*** Input material ***
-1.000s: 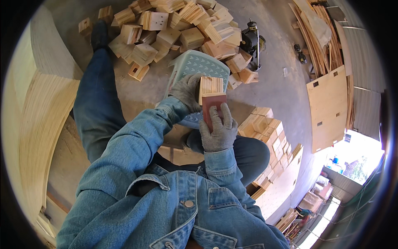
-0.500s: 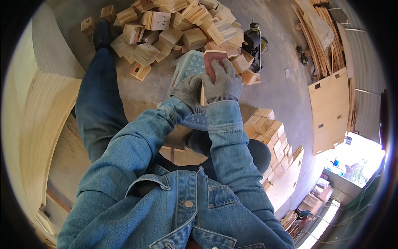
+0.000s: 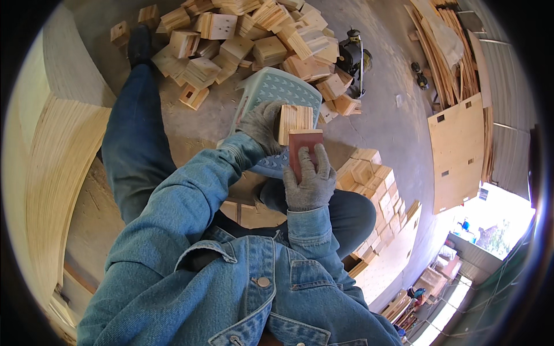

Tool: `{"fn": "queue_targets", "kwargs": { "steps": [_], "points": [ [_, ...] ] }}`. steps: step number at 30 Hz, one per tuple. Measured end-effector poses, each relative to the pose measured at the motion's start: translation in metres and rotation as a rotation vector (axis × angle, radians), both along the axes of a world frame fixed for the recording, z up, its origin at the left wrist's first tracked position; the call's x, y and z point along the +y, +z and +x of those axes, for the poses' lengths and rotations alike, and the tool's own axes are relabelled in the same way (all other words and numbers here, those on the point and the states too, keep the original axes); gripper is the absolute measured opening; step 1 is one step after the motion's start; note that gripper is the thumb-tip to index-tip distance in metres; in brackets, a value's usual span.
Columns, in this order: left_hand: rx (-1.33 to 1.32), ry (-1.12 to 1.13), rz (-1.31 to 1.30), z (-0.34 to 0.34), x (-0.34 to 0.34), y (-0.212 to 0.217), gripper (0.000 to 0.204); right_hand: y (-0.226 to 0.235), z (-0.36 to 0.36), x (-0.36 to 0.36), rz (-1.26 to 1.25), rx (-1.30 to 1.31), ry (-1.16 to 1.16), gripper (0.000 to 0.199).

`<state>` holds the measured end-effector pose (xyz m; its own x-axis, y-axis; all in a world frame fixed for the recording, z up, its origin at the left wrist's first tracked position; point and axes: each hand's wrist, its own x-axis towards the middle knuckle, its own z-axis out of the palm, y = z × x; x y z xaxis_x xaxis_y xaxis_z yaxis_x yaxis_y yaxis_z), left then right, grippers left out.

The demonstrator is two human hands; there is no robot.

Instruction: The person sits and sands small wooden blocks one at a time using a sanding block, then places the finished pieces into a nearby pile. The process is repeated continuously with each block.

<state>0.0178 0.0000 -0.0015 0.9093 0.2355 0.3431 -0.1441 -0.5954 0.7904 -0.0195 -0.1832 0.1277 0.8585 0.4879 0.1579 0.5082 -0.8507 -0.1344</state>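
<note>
A light plywood block (image 3: 296, 118) stands on the pale blue-green plastic stool (image 3: 277, 82) in front of me. My left hand (image 3: 261, 128), in a grey knit glove, grips the block's left side, its fingertips partly hidden behind the wood. In my right hand (image 3: 311, 183), gloved the same way, is a flat reddish-brown sanding block (image 3: 304, 143), with my fingers spread along its face. The sanding block's far end overlaps the near edge of the plywood block; whether they touch I cannot tell.
Beyond the stool lies a loose heap of wooden blocks (image 3: 231, 52). Stacked blocks (image 3: 375, 190) stand by my right knee. A tall pile of plywood sheets (image 3: 63, 150) rises on the left. A black-and-metal tool (image 3: 355, 60) is right of the heap; boards (image 3: 459, 155) lean at the far right.
My right hand has pulled the sanding block back toward me, from beyond the plywood block to its near edge, uncovering the block's top. My left hand keeps its hold.
</note>
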Motion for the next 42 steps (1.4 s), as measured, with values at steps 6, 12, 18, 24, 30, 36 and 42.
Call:
{"fn": "queue_targets", "kwargs": {
  "steps": [6, 12, 18, 24, 30, 36, 42],
  "points": [
    [0.095, -0.02, -0.051, -0.003, 0.004, 0.002, 0.097, -0.003, 0.048, 0.04, -0.021, -0.04, 0.009, 0.051],
    [0.126, -0.019, -0.049, -0.002, 0.005, -0.001, 0.1, -0.006, 0.124, 0.073, -0.057, 0.037, -0.061, 0.054],
    [0.189, -0.031, -0.035, -0.008, 0.008, 0.015, 0.103, -0.033, 0.135, 0.017, 0.152, -0.002, -0.166, 0.058],
    [0.265, -0.027, -0.023, -0.006, 0.007, 0.018, 0.102, -0.079, 0.096, -0.06, 0.244, 0.233, -0.369, 0.06],
    [0.282, -0.025, -0.061, -0.005, 0.006, 0.019, 0.102, -0.08, 0.087, -0.051, 0.352, 0.239, -0.375, 0.058],
    [0.218, -0.063, -0.183, 0.004, 0.001, -0.002, 0.101, -0.088, 0.087, -0.051, 0.413, 0.326, -0.392, 0.061],
    [0.113, 0.032, 0.088, -0.021, 0.009, 0.039, 0.098, -0.074, 0.085, -0.044, 0.384, 0.338, -0.401, 0.064]
  ]
}}
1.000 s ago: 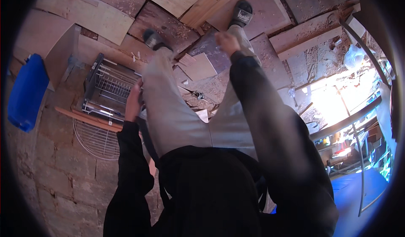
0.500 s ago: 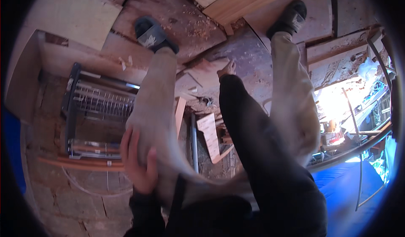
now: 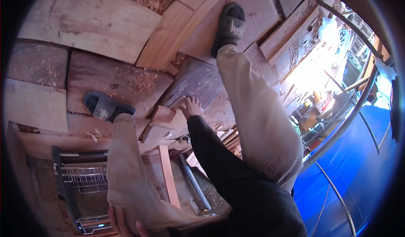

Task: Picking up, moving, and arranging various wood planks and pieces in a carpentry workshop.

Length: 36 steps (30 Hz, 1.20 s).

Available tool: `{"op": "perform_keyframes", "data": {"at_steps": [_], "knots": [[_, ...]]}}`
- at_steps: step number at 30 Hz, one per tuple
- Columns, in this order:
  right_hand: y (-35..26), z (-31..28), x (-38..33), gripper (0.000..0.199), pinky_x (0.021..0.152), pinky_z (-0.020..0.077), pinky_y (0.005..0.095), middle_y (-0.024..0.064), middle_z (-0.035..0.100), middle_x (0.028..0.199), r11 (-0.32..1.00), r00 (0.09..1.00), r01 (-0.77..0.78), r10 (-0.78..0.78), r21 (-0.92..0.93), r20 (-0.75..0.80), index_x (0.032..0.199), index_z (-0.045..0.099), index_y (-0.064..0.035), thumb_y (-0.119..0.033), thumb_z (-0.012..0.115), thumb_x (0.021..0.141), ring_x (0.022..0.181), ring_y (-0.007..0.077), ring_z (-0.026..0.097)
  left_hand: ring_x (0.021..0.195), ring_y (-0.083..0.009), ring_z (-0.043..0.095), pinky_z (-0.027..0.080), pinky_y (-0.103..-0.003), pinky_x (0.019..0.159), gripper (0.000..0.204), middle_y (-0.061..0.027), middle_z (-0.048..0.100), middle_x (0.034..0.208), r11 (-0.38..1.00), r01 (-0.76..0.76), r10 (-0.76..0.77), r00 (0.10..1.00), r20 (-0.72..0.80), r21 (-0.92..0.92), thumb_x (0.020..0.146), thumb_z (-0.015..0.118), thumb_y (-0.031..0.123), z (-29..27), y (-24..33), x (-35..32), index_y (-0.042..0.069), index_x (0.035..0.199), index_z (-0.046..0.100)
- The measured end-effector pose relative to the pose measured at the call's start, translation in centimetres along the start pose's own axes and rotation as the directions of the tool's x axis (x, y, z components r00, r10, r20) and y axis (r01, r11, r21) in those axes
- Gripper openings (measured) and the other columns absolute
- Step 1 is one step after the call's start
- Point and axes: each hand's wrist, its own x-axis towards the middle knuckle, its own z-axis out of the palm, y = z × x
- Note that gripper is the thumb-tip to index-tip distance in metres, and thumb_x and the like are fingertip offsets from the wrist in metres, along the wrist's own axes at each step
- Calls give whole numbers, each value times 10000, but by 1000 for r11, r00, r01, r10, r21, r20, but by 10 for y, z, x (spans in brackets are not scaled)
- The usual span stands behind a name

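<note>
My right hand (image 3: 192,107) reaches down to the floor between my feet. Its fingers are spread over the far end of a pale flat piece of wood (image 3: 179,119); I see no closed grip on it. Against that piece, to the left, is a reddish wooden block (image 3: 163,114). My left hand (image 3: 124,225) rests on my left trouser leg (image 3: 128,169) near the knee, fingers apart and holding nothing. The lower picture edge cuts off its palm.
Boards (image 3: 101,19) and wood shavings cover the ground around my slippers (image 3: 230,28). At left lies a dark frame with a wire rack (image 3: 84,178). A wood strip (image 3: 169,176) and a metal tube (image 3: 195,182) lie below. A blue sheet (image 3: 337,173) and curved pipe (image 3: 358,104) stand right.
The view has turned and shifted, so my feet and the boards sit further left. My right hand now shows more fully, spread over the wood. My left hand stays on the leg.
</note>
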Motion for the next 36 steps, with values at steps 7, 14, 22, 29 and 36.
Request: {"op": "perform_keyframes", "data": {"at_steps": [7, 14, 22, 29, 36], "knots": [[-12, 28, -21, 664, 1022, 329, 453, 148, 367, 1355, 969, 953, 217, -237, -120, -191, 1315, 392, -150, -219, 669, 716, 1266, 338, 338, 1197, -412, 429, 330, -471, 1011, 454, -266, 442, 1304, 1000, -2, 1, 1000, -3, -8, 905, 510, 313, -3, -8, -7, 2, 1234, 534], [22, 17, 5, 453, 982, 375, 438, 187, 404, 1260, 877, 863, 470, -480, -98, -159, 1178, 458, -73, -78, 566, 738, 1179, 393, 385, 1189, -420, 433, 329, -482, 1007, 464, -267, 462, 1285, 993, 35, -37, 999, -21, -110, 894, 526, 335, 3, -9, -8, -8, 1204, 559], [39, 21, 32, 337, 834, 452, 442, 152, 510, 1097, 836, 811, 526, -440, -152, 386, 1021, 546, -72, -190, 627, 717, 1008, 354, 505, 951, -400, 578, 450, -454, 851, 369, -243, 590, 1091, 997, -58, 64, 988, -139, 43, 896, 515, 305, 11, -25, -25, -15, 1026, 645], [33, -23, -75, 297, 739, 476, 505, 188, 573, 986, 868, 857, 458, -374, -191, 355, 1006, 576, -126, -122, 559, 710, 924, 358, 568, 1208, -362, 417, 317, -440, 1018, 385, -194, 442, 1310, 988, 34, -42, 998, -54, -148, 843, 576, 243, 30, -27, -62, -11, 1131, 552], [-71, -248, -177, 223, 710, 504, 487, 211, 578, 941, 942, 941, 336, -335, 5, -47, 935, 593, -88, -88, 519, 725, 795, 413, 603, 1126, -365, 472, 346, -449, 985, 386, -181, 530, 1173, 992, -109, 99, 985, -138, -70, 785, 650, 249, 46, -19, -63, 10, 1080, 579]]}}
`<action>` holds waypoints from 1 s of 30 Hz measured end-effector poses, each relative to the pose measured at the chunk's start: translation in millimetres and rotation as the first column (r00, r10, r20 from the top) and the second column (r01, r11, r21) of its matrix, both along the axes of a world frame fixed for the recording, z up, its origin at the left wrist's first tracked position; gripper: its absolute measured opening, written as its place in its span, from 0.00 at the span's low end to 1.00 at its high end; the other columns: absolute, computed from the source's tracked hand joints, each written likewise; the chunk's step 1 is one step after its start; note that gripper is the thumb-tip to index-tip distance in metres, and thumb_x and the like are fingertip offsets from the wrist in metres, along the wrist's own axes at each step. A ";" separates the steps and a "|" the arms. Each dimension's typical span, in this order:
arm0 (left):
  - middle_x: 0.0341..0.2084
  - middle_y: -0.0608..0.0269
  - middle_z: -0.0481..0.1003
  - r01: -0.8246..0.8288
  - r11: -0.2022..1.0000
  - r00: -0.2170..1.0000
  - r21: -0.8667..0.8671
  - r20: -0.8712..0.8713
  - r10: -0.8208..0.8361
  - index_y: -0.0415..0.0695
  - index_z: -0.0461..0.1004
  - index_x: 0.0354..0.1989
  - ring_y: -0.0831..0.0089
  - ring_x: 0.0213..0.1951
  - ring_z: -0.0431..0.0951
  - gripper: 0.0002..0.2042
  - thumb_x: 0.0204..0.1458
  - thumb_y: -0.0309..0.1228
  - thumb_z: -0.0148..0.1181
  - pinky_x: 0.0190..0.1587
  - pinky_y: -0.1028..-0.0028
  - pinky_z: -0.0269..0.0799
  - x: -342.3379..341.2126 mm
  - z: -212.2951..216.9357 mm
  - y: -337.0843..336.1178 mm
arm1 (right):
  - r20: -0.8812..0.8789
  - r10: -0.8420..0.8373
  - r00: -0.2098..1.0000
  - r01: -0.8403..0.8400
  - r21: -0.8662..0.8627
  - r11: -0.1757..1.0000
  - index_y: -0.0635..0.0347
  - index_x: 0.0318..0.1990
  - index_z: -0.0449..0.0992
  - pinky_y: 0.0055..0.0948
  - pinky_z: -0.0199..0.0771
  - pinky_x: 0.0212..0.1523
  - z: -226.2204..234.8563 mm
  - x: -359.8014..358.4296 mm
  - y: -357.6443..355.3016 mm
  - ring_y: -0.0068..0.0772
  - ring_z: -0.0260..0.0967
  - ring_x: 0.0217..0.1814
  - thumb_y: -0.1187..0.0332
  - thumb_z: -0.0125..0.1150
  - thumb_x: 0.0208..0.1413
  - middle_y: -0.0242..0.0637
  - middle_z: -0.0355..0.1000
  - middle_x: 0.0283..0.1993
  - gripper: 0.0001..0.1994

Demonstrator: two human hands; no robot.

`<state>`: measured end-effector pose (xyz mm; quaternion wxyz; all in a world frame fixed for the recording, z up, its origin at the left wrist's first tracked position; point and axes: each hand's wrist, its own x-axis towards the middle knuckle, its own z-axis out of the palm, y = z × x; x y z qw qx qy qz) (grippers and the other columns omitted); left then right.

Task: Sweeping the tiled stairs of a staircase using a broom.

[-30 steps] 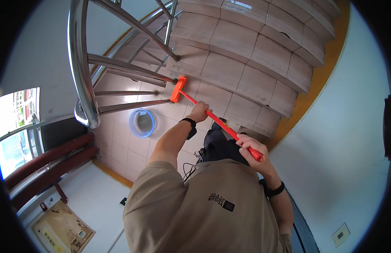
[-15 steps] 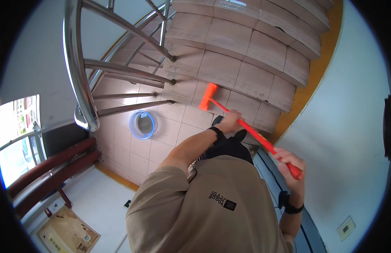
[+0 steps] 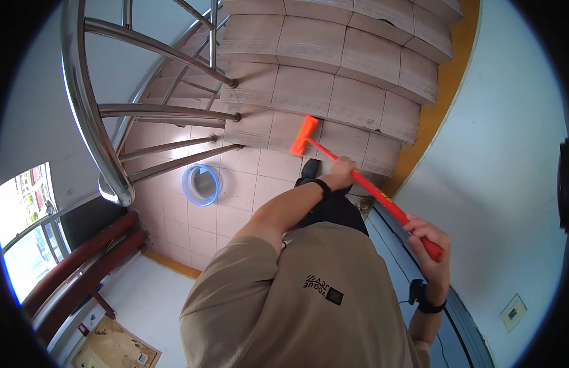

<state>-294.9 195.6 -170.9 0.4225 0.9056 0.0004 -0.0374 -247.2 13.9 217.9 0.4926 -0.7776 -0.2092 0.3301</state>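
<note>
A mop with a red handle [image 3: 382, 199] and a bright orange block-shaped head [image 3: 304, 136] slants across the view. Its head lies against the lowest step [image 3: 343, 142] of a tiled staircase, across the tread. Partway down the handle, my left hand [image 3: 339, 174] is closed around it. My right hand [image 3: 429, 244] grips the handle's upper end, close to the right wall. A dark shoe [image 3: 309, 168] shows on the floor just below the mop head.
A blue-rimmed bucket [image 3: 200, 185] stands on the tiled floor to the left. Steel railings [image 3: 162, 115] border the stairs. Dark red rails [image 3: 82, 270] run below the window. On the right is a white wall [image 3: 481, 184] with a switch plate [image 3: 513, 313].
The view has shifted, so stairs, railing and bucket sit farther left. Relative to the step, the mop head has moved a little to the right. Both hands keep their hold.
</note>
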 end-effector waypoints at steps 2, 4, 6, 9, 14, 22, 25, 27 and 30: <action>0.27 0.49 0.75 -0.011 0.985 1.000 -0.172 -0.004 0.011 0.44 0.75 0.22 0.48 0.37 0.75 0.05 0.44 0.31 0.61 0.43 0.54 0.71 9.3 8.4 -14.7 | 0.040 0.013 0.999 -0.012 -0.036 0.999 0.66 0.29 0.71 0.45 0.64 0.63 12.1 3.5 -7.8 0.48 0.72 0.56 0.73 0.61 0.55 0.45 0.77 0.41 0.07; 0.26 0.48 0.75 -0.035 0.989 0.999 -0.141 0.028 0.039 0.43 0.74 0.22 0.47 0.37 0.74 0.06 0.44 0.31 0.62 0.43 0.54 0.70 5.8 13.6 -1.0 | 0.037 0.003 0.999 -0.004 0.022 1.000 0.65 0.28 0.71 0.45 0.64 0.63 7.5 1.6 -5.8 0.48 0.72 0.56 0.73 0.61 0.55 0.45 0.77 0.42 0.07; 0.26 0.47 0.74 -0.063 0.993 0.998 -0.102 0.002 0.063 0.42 0.73 0.21 0.46 0.36 0.74 0.08 0.44 0.32 0.62 0.43 0.53 0.70 -15.4 14.5 24.8 | 0.010 0.035 0.999 -0.036 0.079 0.996 0.65 0.29 0.71 0.45 0.64 0.63 -4.3 -7.7 -0.2 0.50 0.71 0.58 0.74 0.61 0.54 0.46 0.77 0.43 0.05; 0.24 0.46 0.74 -0.073 0.997 0.997 -0.008 -0.039 0.073 0.42 0.72 0.20 0.46 0.35 0.74 0.11 0.46 0.35 0.64 0.42 0.53 0.69 -51.2 4.9 81.7 | -0.017 0.068 0.998 -0.065 0.142 0.988 0.65 0.31 0.72 0.45 0.64 0.63 -43.9 -24.4 20.9 0.50 0.71 0.59 0.76 0.61 0.54 0.46 0.77 0.44 0.04; 0.23 0.48 0.73 -0.053 0.994 0.981 0.099 -0.181 0.070 0.43 0.72 0.18 0.47 0.34 0.74 0.11 0.49 0.33 0.61 0.41 0.52 0.69 -75.8 -3.8 111.1 | -0.064 0.142 0.988 -0.131 0.155 0.979 0.67 0.33 0.72 0.45 0.64 0.63 -68.0 -35.1 32.8 0.49 0.71 0.59 0.78 0.61 0.54 0.44 0.77 0.44 0.03; 0.26 0.48 0.76 0.033 0.995 0.999 -0.095 0.034 -0.030 0.44 0.73 0.20 0.46 0.38 0.75 0.12 0.51 0.36 0.58 0.45 0.53 0.69 -6.5 18.6 -31.8 | 0.018 -0.044 0.999 0.044 0.006 0.999 0.66 0.28 0.72 0.45 0.64 0.63 13.0 -10.6 -30.4 0.48 0.72 0.57 0.76 0.62 0.53 0.45 0.77 0.43 0.05; 0.25 0.47 0.74 0.048 0.983 0.999 -0.174 -0.011 -0.051 0.41 0.72 0.22 0.47 0.37 0.75 0.13 0.51 0.37 0.60 0.43 0.53 0.70 1.2 23.9 -32.2 | 0.011 -0.049 0.999 0.049 -0.011 0.999 0.65 0.29 0.72 0.44 0.64 0.63 16.8 -10.5 -34.9 0.49 0.72 0.57 0.74 0.62 0.54 0.45 0.77 0.42 0.06; 0.24 0.47 0.73 0.128 0.984 0.990 -0.128 -0.043 -0.134 0.41 0.72 0.21 0.47 0.35 0.75 0.14 0.52 0.37 0.60 0.43 0.54 0.71 -13.2 22.8 -1.7 | -0.002 0.006 1.000 -0.006 0.027 1.000 0.66 0.30 0.72 0.44 0.64 0.63 6.6 -15.4 -26.4 0.49 0.71 0.58 0.75 0.62 0.54 0.46 0.77 0.43 0.05; 0.24 0.46 0.74 0.090 0.996 0.985 -0.020 -0.143 -0.092 0.41 0.73 0.21 0.46 0.35 0.75 0.14 0.52 0.38 0.60 0.42 0.52 0.70 -43.5 15.6 54.9 | -0.025 0.032 0.999 -0.030 0.101 0.994 0.66 0.30 0.72 0.45 0.64 0.63 -20.9 -26.8 -1.2 0.48 0.71 0.58 0.77 0.62 0.53 0.47 0.77 0.43 0.05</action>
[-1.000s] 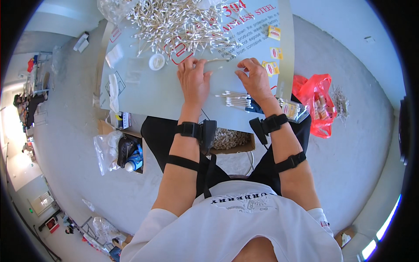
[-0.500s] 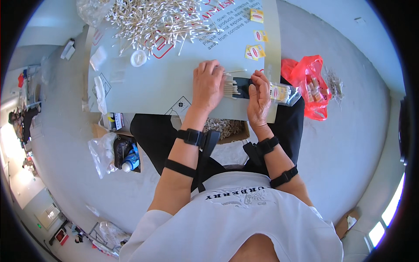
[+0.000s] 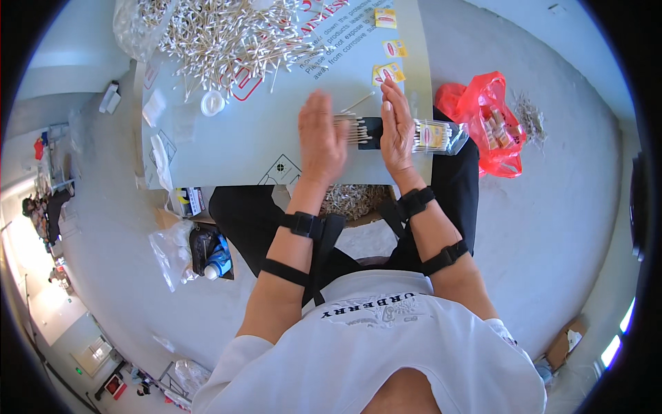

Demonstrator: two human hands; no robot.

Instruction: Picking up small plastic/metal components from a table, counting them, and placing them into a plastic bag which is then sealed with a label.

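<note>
My left hand (image 3: 321,141) is slightly blurred, its fingers stretched out together, and it stands against the left ends of a small bundle of cotton swabs (image 3: 355,131). The bundle's right ends lie over a black strip (image 3: 371,132). On the other side my right hand (image 3: 397,134) is held flat on edge, fingers straight, by the strip. A single swab (image 3: 358,102) lies slanted just beyond the bundle. Right of my right hand is a clear packet of cotton swabs (image 3: 433,136) with a yellow and white label, partly past the table edge.
A large heap of loose swabs (image 3: 227,41) covers the far left of the table (image 3: 227,152), with a round white lid (image 3: 213,103) in front. Several yellow cards (image 3: 387,74) lie far right. A red plastic bag (image 3: 496,131) is beyond the right edge; a box of swabs (image 3: 352,201) sits below.
Both hands have straightened their fingers, the right one shifting left and upright beside the strip. The loose swab has turned to a steeper slant. The whole view has shifted slightly.
</note>
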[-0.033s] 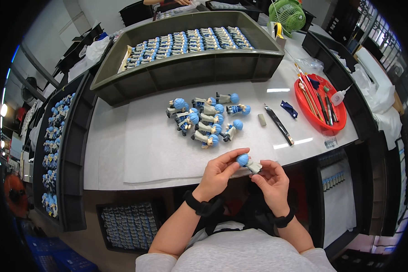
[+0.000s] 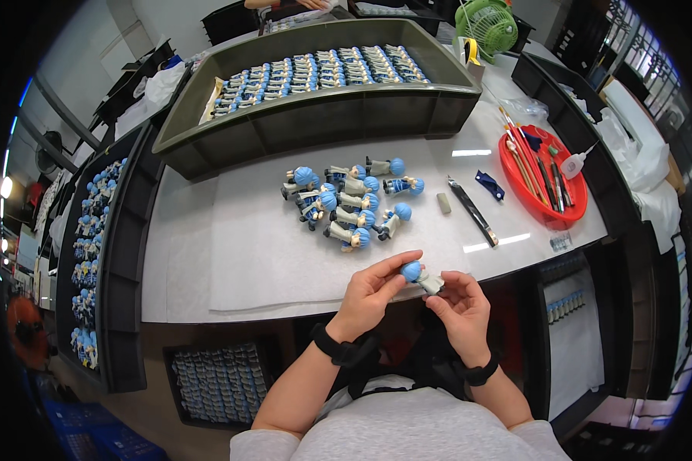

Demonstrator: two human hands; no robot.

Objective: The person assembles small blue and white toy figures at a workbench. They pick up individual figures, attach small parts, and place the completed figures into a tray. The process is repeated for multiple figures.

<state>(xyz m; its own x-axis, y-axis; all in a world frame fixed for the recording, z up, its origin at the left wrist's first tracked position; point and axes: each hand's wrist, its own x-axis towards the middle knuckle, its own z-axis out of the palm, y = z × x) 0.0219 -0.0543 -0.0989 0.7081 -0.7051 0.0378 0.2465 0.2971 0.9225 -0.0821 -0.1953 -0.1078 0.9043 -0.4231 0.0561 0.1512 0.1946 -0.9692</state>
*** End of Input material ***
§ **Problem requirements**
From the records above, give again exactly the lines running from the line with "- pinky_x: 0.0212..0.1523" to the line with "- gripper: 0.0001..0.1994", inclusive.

§ **Task output**
  - pinky_x: 0.0212..0.1523
  - z: -226.2204..234.8563 mm
  - x: -359.8014..358.4296 mm
  - y: -357.6443..355.3016 mm
  - ring_y: -0.0068..0.0772
  - ring_z: -0.0260..0.0967
  - ring_x: 0.0217..0.1814
  - thumb_y: -0.1187..0.0332
  - thumb_z: -0.0125..0.1150
  - thumb_x: 0.0208..0.1413
  - middle_y: -0.0242..0.0637
  - middle_z: -0.0355..0.1000
  - middle_x: 0.0283..0.1993
  - gripper: 0.0001..0.1994

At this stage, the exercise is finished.